● The task
Look over the lines below. Report each one that includes the string "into".

● Input records
>>>

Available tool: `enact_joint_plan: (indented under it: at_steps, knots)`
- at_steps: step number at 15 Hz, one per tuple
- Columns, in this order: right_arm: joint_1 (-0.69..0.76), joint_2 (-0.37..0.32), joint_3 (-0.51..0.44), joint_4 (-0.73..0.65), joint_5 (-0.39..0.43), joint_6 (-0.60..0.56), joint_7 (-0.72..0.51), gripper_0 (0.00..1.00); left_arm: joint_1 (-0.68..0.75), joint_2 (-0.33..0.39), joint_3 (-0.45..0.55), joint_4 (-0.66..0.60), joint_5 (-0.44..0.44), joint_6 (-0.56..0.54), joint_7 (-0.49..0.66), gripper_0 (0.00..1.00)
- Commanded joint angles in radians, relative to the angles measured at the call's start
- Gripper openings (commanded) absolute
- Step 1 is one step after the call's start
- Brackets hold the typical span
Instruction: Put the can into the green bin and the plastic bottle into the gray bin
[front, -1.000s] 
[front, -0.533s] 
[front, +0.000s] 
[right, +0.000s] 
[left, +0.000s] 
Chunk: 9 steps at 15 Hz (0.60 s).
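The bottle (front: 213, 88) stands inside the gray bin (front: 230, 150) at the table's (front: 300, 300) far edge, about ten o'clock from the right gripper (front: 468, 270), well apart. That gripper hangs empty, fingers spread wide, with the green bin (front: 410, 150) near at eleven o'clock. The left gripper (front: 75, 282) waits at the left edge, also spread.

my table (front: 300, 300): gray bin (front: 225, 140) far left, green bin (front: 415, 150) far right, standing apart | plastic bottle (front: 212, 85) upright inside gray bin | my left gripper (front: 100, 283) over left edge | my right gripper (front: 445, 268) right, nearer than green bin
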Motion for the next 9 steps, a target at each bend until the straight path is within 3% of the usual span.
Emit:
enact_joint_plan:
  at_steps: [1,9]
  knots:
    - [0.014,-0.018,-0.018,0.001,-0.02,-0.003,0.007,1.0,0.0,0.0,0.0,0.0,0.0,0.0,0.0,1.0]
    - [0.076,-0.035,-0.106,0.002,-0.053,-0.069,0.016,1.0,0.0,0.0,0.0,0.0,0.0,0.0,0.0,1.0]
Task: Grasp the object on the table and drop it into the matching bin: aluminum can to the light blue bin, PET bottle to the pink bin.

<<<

● Reply
Instruction: Put the can into the green bin and the plastic bottle into the gray bin
Task: Grasp the object on the table and drop it into the matching bin: aluminum can to the light blue bin, PET bottle to the pink bin.

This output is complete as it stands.